Task goal:
Everything in the data that follows should be given again verbatim, except the images.

Exercise data:
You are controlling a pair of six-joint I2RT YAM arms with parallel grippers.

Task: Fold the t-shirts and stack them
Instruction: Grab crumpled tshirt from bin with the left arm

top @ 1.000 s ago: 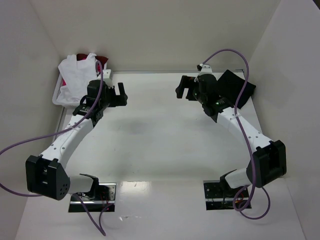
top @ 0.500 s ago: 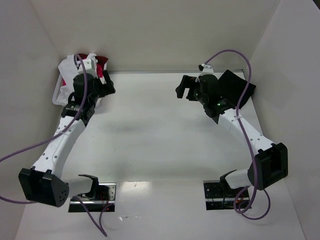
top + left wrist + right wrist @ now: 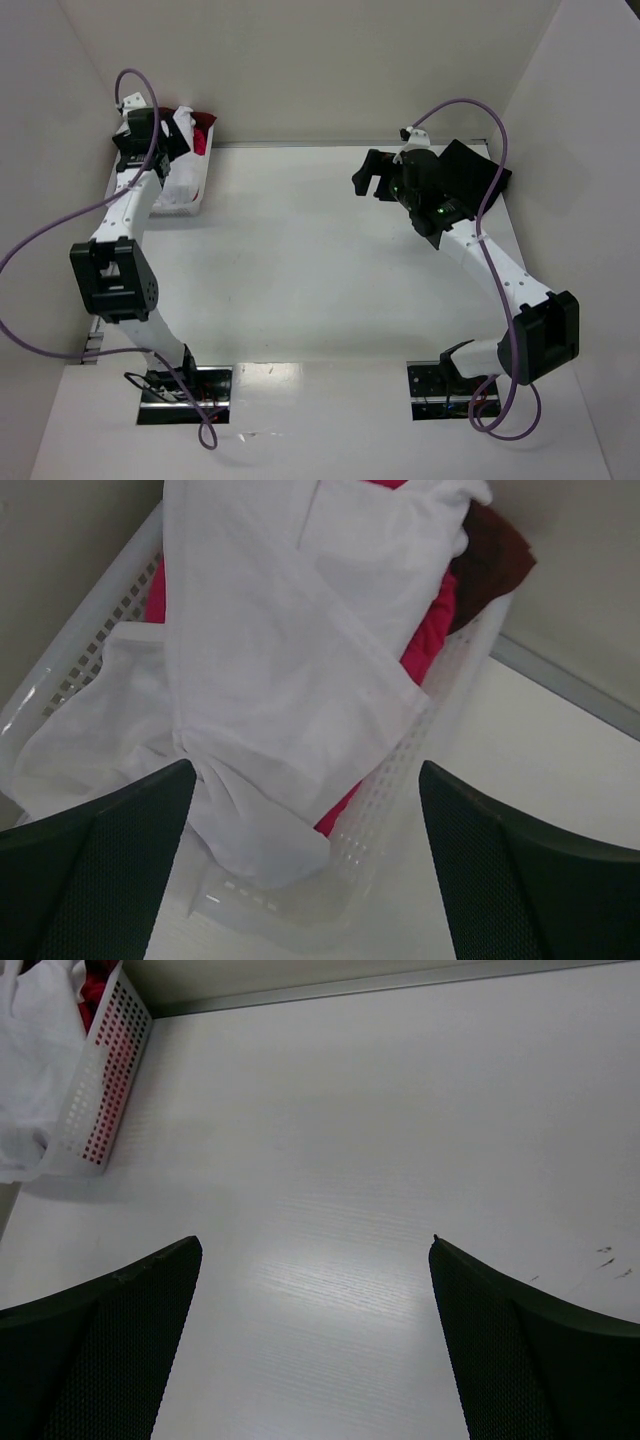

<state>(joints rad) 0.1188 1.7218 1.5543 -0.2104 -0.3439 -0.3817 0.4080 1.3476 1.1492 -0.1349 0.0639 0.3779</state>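
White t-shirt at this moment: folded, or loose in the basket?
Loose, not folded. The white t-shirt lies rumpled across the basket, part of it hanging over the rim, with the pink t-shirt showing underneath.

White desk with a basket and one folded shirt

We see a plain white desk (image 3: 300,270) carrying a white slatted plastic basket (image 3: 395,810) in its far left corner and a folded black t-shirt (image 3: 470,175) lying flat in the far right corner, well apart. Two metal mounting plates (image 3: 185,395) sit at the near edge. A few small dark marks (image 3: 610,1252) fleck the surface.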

Solution for this exercise:
You are controlling a pair of six-joint I2RT YAM arms with parallel grippers.

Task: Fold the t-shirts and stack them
Instruction: Grab crumpled tshirt from bin with the left arm

top @ 1.000 s ago: 
top @ 0.500 s ago: 
top + left wrist + right wrist @ now: 

<state>(joints rad) 0.1188 1.7218 1.5543 -0.2104 -0.3439 -0.3817 0.4080 1.3476 1.1492 -0.1349 0.0639 0.3779</state>
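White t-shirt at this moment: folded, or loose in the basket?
Loose, not folded. The white t-shirt lies rumpled across the basket, part of it hanging over the rim, with the pink t-shirt showing underneath.

White desk with a basket and one folded shirt

We see a plain white desk (image 3: 300,270) carrying a white slatted plastic basket (image 3: 395,810) in its far left corner and a folded black t-shirt (image 3: 470,175) lying flat in the far right corner, well apart. Two metal mounting plates (image 3: 185,395) sit at the near edge. A few small dark marks (image 3: 610,1252) fleck the surface.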

This output has been written out in full.